Exercise objective — Copy exactly the lines from the start of the data below through the one that carries "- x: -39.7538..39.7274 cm", and only those.

Recorded information —
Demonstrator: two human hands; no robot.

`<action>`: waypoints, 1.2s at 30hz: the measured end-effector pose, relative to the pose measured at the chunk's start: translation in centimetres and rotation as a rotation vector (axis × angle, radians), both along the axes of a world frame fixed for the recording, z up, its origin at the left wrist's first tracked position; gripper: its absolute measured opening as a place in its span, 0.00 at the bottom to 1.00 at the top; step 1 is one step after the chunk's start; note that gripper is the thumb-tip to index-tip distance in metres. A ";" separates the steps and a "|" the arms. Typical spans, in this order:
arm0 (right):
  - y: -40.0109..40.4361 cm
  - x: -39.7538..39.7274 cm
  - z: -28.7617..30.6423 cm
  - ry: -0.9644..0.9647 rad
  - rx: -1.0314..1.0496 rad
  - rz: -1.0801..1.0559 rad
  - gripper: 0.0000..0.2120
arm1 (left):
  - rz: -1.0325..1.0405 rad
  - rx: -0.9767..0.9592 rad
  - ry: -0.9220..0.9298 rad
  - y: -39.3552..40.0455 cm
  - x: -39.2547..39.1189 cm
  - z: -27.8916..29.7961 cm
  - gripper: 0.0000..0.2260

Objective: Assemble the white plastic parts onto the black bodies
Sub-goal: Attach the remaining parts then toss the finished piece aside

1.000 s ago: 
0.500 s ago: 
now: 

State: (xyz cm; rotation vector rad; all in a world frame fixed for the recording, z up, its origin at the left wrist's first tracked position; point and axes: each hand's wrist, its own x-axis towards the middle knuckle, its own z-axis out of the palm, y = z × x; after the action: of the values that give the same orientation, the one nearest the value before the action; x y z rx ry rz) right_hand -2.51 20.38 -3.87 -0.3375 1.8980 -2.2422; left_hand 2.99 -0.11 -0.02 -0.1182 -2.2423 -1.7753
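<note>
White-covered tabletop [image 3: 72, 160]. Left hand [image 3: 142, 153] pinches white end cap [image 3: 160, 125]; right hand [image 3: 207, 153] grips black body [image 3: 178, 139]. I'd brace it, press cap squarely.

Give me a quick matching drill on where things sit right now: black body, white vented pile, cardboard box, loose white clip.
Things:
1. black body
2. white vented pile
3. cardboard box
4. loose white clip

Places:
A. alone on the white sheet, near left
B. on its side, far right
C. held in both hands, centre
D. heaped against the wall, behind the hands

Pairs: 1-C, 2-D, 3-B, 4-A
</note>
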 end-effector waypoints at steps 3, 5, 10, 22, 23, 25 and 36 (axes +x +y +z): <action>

Solution for this problem —
Demonstrator: two human hands; no robot.

`<action>`: waypoints, 1.2s at 30hz: the measured end-effector pose, relative to the pose measured at the chunk's start: translation in centimetres and rotation as a rotation vector (axis × angle, radians), both along the axes of a world frame fixed for the recording, z up, its origin at the left wrist's first tracked position; gripper: its absolute measured opening as a place in its span, 0.00 at the bottom to 1.00 at the top; step 1 is one step after the chunk's start; note that gripper is the thumb-tip to index-tip distance in metres. A ";" separates the steps and a "|" the arms. Typical spans, in this order:
arm0 (right):
  - y: -40.0109..40.4361 cm
  - x: -39.7538..39.7274 cm

For this exercise, nothing further remains to be done.